Jerry McIntyre was a brilliant and very good–natured man of about fifty who had been a prominent consulting engineer before his arrest. At Kamas he had made the Service Yard workshops a haven for the brightest technical minds in the camp.
"Our top priority right now is to figure out how to produce weaponry that the Military Department can use," McIntyre explained. "The problem is that our electrical current comes from outside. If the Warden cuts off our juice, most of the equipment in the workshops won’t function.
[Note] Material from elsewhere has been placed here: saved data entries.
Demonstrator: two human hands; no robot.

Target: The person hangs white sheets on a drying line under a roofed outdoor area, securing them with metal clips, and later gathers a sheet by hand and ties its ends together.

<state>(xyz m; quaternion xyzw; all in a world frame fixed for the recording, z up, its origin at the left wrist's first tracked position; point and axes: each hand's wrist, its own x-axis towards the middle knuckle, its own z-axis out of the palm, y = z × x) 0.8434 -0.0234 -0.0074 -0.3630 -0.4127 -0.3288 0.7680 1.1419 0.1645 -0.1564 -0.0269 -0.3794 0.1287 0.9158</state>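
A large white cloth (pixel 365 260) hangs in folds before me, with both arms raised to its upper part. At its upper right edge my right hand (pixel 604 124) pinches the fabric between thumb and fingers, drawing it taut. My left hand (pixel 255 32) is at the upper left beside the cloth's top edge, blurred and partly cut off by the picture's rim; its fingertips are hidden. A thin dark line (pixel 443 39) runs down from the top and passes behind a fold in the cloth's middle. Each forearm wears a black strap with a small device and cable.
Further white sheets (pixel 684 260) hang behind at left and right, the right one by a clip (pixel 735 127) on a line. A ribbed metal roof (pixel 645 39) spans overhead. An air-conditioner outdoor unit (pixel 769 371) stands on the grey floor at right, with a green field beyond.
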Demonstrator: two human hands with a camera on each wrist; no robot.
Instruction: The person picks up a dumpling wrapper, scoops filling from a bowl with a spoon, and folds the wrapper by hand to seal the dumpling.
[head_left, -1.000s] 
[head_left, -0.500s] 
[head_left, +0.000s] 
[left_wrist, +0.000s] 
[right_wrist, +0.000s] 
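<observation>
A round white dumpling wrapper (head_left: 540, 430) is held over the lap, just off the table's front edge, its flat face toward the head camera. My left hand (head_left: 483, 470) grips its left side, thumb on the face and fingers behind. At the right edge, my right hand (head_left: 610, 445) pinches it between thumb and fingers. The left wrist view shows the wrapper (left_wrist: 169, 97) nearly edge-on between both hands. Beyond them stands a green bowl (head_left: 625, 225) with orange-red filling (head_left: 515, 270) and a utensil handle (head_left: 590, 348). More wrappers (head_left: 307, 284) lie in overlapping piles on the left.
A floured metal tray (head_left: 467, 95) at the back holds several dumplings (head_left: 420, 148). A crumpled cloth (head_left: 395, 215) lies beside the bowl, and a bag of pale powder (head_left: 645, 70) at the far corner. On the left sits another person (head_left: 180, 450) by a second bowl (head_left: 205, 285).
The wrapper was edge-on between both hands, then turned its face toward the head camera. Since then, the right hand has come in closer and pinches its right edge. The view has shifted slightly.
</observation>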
I’ve put a task force to work on alternatives, but at this point, I can’t be terribly optimistic."
"Give it all you’ve got," Colonel Majors urged. "And keep me posted. Now, how about medical? Dr. Schuster?"
"We will continue to operate the dispensary as before," the surgeon began. "But the administration has stopped delivering to us any new medical supplies. I expect this to create shortages within a matter of days. We will adjust our triage rules accordingly."
"Betty, what do you have to say about the food supply?"